** Source records **
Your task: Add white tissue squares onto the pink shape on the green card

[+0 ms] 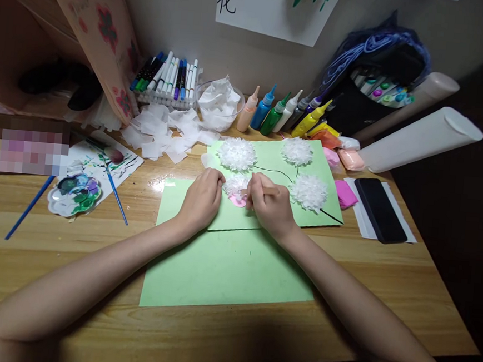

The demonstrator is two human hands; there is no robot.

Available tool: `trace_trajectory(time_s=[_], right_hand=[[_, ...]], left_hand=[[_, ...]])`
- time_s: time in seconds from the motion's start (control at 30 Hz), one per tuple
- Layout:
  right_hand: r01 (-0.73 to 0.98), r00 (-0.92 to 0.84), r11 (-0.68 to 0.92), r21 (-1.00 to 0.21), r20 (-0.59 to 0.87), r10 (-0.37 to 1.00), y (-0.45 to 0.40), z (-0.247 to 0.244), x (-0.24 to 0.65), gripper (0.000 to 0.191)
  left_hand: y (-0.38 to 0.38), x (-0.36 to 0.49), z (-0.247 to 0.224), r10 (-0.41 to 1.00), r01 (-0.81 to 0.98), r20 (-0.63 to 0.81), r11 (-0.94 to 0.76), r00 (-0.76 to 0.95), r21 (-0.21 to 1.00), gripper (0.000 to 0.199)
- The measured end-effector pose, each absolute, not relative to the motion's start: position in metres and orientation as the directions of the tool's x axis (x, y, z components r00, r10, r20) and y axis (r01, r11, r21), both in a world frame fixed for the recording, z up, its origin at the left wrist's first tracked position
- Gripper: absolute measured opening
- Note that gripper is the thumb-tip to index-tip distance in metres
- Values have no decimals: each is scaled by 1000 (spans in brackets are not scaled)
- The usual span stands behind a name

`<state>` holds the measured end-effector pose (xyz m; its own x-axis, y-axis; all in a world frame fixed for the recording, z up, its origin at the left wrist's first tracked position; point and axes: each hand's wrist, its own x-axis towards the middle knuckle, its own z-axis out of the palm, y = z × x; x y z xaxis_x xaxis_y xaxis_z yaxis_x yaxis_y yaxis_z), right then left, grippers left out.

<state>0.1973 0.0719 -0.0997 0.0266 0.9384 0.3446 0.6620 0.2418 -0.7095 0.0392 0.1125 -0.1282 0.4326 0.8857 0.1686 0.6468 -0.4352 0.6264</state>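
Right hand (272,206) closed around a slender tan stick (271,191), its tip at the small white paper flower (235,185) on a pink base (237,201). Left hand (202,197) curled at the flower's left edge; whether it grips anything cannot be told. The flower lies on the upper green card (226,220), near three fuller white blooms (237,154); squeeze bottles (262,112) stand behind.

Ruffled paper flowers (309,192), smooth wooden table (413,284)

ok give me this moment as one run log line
left hand: at pink-edged white flower | right hand: at same flower, grip contents unclear | beneath: green sheet | also on sheet: three other white flowers
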Motion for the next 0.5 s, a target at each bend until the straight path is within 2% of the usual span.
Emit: trace_trajectory(time_s=[0.13, 0.3, 0.4, 0.5], right_hand=[[572, 157, 51, -819, 170, 973, 98, -87, 193, 46], [552, 131, -69, -831, 5, 991, 117, -79, 194, 49], [499, 104, -36, -866, 19, 994, 107, -79, 199, 47], [385, 168, 54, -921, 128, 977, 84, -87, 205, 43]], left_hand=[[113, 39, -129, 876, 647, 189, -460, 445, 608, 14], [112, 38, -129, 872, 656, 182, -466, 455, 594, 16], [112, 37, -131, 869, 647, 172, -465, 464, 604, 20], [112, 36, -132, 865, 636, 171, -468, 471, 614, 25]])
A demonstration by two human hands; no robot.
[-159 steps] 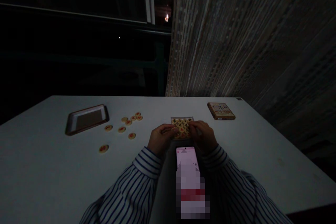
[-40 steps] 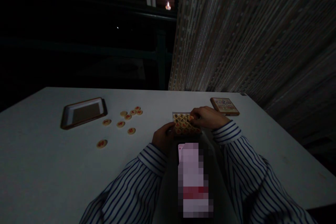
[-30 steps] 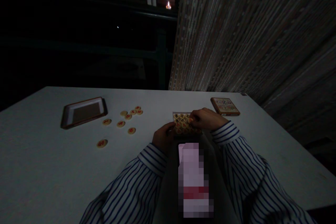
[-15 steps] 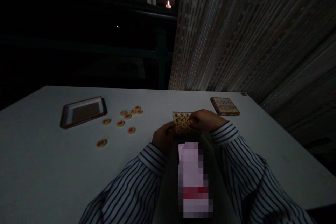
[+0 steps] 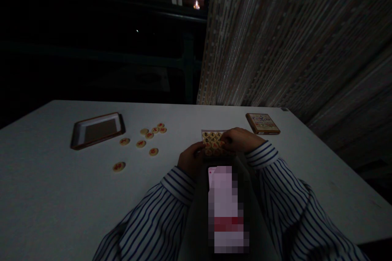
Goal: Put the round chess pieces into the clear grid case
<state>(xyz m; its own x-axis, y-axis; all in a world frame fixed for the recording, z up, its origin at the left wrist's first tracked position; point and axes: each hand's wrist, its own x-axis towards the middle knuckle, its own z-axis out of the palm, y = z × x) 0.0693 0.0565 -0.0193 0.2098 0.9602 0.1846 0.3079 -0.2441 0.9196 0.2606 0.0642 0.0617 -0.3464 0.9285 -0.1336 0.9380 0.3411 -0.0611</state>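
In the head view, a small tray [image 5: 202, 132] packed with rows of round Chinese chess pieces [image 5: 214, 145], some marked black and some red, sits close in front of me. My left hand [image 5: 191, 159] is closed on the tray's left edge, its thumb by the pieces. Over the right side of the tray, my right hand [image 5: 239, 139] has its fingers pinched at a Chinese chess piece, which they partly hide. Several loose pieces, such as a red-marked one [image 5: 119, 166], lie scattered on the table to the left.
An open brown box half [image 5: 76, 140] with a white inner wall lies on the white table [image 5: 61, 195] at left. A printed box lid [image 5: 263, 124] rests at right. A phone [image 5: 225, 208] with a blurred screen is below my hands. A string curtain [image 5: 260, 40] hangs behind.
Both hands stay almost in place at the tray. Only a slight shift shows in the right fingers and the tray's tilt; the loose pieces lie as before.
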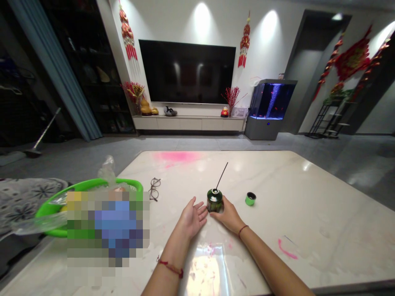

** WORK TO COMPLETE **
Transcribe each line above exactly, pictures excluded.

** SOLUTION TO THIS TASK **
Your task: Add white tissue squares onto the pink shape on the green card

[+0 ms] 

The demonstrator is two human hands; there is no robot.

Available tool: `trace_trajectory(time_s=[_], right_hand=[[_, ...]], left_hand=[[_, ...]])`
- time_s: time in seconds from the motion's start (control at 30 Hz), one per tuple
- Layout:
  right_hand: r01 (-0.73 to 0.98), r00 (-0.92 to 0.84), r11 (-0.68 to 0.92), r21 (-1.00 to 0.21), r20 (-0.59 to 0.87), r10 (-0.37 to 1.00), y (-0.45 to 0.40), z (-0.247 to 0.244), x (-0.24 to 0.65), gripper (0.000 to 0.191)
  left_hand: y (-0.38 to 0.38), x (-0.36 to 0.49), z (-0.247 to 0.224), r10 (-0.41 to 1.00), r01 (-0.81 to 0.98), r20 (-0.63 to 0.81), r11 (-0.94 to 0.76), r00 (-0.76 to 0.95), r21 (-0.21 to 1.00), gripper (0.000 to 0.199)
- The measured end-effector pose, each absolute, not relative to the motion's start: position in metres and orientation as the directions of the tool's x axis (x, y, z components r00, r10, r20) and y axis (r01, r11, r21), both in a world frame fixed for the recording, z up, its origin at the left wrist's first tracked position
- Gripper: absolute measured opening
- Note that gripper is the thumb-tip to index-tip distance in metres
- Values have no decimals: each is scaled by 1000 (spans in brackets are not scaled)
- The usual span stands behind a name

`<state>` holds the measured end-effector pose (xyz m; its own x-axis, y-axis; all in a world frame fixed for the recording, z up, its origin at the left wrist's first tracked position; point and axes: each hand's wrist, its own x-axis towards the middle knuckle, its own z-axis out of the palm, y = z × x; x y z xaxis_x xaxis_y xaxis_z yaxis_x yaxis_y yaxis_z), right then left, grippers left out.

<state>0.1973 0.0719 -0.0997 0.0266 0.9384 0.3446 0.6620 0.2418 -0.7095 0.0392 0.1125 -0.1282 0.4326 0.8857 0.1686 0.6468 -0.4352 0.6264</state>
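Right hand (272,206) closed around a slender tan stick (271,191), its tip at the small white paper flower (235,185) on a pink base (237,201). Left hand (202,197) curled at the flower's left edge; whether it grips anything cannot be told. The flower lies on the upper green card (226,220), near three fuller white blooms (237,154); squeeze bottles (262,112) stand behind.

Ruffled paper flowers (309,192), smooth wooden table (413,284)

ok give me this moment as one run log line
left hand: at pink-edged white flower | right hand: at same flower, grip contents unclear | beneath: green sheet | also on sheet: three other white flowers
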Motion for the next 0.5 s, a target at each bend until the straight path is within 2% of the usual span.
Emit: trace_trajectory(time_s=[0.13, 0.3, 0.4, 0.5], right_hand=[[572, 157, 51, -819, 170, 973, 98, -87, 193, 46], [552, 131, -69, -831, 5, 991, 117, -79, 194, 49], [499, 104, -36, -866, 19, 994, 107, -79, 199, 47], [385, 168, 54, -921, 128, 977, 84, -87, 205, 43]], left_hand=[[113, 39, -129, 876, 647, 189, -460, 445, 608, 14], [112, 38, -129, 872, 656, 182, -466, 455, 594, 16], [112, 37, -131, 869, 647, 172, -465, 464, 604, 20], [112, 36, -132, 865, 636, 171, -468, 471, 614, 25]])
A demonstration by two human hands; no robot.
[-159 steps] 
[-40 steps] 
[-30 steps] 
[-15 steps] 
[+0 steps] 
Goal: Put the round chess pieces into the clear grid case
<state>(xyz m; its own x-axis, y-axis; all in a world frame fixed for the recording, z up, its origin at the left wrist's first tracked position; point and axes: each hand's wrist, its own x-axis towards the middle knuckle, its own z-axis out of the palm, y = z × x) 0.0693 0.0565 -0.0193 0.2098 0.9602 0.1846 0.3079 -0.2441 0.9196 0.2606 0.0642 0.0617 -0.3464 0.9285 -0.1336 0.9380 0.3411 -0.0611</state>
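In the head view, a small tray [image 5: 202, 132] packed with rows of round Chinese chess pieces [image 5: 214, 145], some marked black and some red, sits close in front of me. My left hand [image 5: 191, 159] is closed on the tray's left edge, its thumb by the pieces. Over the right side of the tray, my right hand [image 5: 239, 139] has its fingers pinched at a Chinese chess piece, which they partly hide. Several loose pieces, such as a red-marked one [image 5: 119, 166], lie scattered on the table to the left.
An open brown box half [image 5: 76, 140] with a white inner wall lies on the white table [image 5: 61, 195] at left. A printed box lid [image 5: 263, 124] rests at right. A phone [image 5: 225, 208] with a blurred screen is below my hands. A string curtain [image 5: 260, 40] hangs behind.
Both hands stay almost in place at the tray. Only a slight shift shows in the right fingers and the tray's tilt; the loose pieces lie as before.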

There's no more to the output.